Owocowy deser „prawie jak Euro” ;)
W mojej kuchni zgasło ostatnie światło… Za chwilę wszyscy udamy się na spoczynek. Jeszcze tylko znad chleba unosi się pachnąca para… Gdyby nie komentarz jednej z czytelniczek pewnie zanurzyłabym nóż w chrupiącej skórce, ale spróbuję się opanować, bo już grubo po osiemnastej. ?
W duszny i burzowy dzień taki jak dzisiejszy ma się ochotę na dwie rzeczy: na odrobinę lenistwa i coś pysznego do kompletu. Z racji tego, że sezon truskawkowy na dobre już się rozpoczął, staram się jak najczęściej serwować te pyszne owoce. Tym razem upchnęłam je w zgrabnych pucharkach razem z mrożonym bananem i bitą śmietaną dla ukojenia szalejących zmysłów…
Banany kupuję często, niezależnie od sezonu ponieważ moja najmłodsza pociecha nie może się bez nich obejść. Czasem jednak zostaje jeden w koszyczku i nikt, jak na złość nie ma na niego ochoty… Ląduje wtedy taki jegomość w zamrażalniku i czeka tam na lepsze jutro… doczekał się…

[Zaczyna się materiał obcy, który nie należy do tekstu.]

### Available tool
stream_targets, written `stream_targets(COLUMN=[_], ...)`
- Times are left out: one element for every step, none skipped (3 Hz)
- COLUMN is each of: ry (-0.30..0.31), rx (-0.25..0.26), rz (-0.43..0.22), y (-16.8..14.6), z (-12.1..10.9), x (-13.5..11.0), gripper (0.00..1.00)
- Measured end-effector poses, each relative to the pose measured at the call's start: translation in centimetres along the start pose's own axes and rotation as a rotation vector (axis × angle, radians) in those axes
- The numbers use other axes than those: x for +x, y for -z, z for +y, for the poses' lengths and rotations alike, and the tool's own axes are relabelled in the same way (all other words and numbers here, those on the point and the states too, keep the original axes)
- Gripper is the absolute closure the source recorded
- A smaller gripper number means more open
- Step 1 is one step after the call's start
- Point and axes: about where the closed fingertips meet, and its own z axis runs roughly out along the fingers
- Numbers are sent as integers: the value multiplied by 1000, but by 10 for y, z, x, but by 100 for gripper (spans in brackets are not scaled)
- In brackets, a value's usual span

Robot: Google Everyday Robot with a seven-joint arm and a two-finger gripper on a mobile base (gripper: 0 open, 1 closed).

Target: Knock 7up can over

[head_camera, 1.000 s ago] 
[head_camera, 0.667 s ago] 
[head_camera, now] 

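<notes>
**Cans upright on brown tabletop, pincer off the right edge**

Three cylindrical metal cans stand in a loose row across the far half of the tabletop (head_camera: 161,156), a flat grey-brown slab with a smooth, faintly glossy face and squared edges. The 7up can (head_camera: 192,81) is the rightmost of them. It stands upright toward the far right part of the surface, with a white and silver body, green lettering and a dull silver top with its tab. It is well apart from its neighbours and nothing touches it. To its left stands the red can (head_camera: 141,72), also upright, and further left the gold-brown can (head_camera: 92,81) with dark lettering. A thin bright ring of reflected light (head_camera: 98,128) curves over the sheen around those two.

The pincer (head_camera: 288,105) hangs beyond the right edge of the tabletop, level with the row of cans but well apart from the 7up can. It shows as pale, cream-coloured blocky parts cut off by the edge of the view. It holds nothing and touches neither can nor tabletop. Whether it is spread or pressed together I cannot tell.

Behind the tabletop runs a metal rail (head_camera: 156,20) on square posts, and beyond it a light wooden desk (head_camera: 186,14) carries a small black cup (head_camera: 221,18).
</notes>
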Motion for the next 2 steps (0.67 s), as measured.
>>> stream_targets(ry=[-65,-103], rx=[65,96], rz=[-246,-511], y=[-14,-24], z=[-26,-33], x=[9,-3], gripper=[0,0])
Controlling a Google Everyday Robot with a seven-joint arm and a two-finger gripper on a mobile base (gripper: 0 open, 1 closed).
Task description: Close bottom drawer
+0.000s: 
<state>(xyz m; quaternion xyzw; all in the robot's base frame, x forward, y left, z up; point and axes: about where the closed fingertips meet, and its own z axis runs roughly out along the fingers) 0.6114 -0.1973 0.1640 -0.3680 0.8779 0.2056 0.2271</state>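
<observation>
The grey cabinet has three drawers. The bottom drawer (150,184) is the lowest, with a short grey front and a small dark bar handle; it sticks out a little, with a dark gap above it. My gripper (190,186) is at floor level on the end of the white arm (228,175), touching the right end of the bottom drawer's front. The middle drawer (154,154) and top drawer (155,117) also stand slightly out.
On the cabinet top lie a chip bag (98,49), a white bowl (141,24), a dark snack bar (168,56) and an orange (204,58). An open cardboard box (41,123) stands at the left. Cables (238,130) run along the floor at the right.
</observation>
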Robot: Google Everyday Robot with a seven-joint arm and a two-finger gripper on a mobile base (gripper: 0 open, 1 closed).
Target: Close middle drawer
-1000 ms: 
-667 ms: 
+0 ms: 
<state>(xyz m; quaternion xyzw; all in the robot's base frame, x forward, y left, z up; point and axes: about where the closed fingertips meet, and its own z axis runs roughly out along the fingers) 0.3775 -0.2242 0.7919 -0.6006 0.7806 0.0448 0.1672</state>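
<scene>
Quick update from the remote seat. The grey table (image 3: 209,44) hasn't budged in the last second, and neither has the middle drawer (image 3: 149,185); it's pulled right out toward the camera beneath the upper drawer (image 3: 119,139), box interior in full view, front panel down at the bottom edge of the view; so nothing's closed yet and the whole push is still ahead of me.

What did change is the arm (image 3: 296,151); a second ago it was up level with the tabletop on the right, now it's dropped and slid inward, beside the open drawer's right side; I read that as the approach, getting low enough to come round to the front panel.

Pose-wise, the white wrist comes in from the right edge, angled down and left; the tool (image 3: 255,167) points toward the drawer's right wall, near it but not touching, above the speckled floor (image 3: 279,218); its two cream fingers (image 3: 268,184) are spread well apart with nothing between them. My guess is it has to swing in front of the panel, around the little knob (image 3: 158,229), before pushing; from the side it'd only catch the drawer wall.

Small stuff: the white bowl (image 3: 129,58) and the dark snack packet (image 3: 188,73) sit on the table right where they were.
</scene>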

do przygotowania deseru potrzebne będą:
- 2 mrożone banany
- 1 serek homogenizowany o smaku waniliowym
- świeże truskawki minimum 30dkg
- około 200 ml słodkiej śmietanki 30%
- cukier waniliowy
Banany z serkiem miksujemy w mikserze lub malakserze i przekładamy do pucharków. Następnie to samo robimy z truskawkami. Soczyście czerwony mus przekładamy na masę bananową, ubijamy śmietanę na półsztywno z cukrem waniliowym i uzupełniamy nią pucharki. Na górze pięknie będzie się prezentował listek mięty. Nic szczególnego, ale jest pysznie i owocowo.
Podajemy od razu po przygotowaniu.
Smacznego ?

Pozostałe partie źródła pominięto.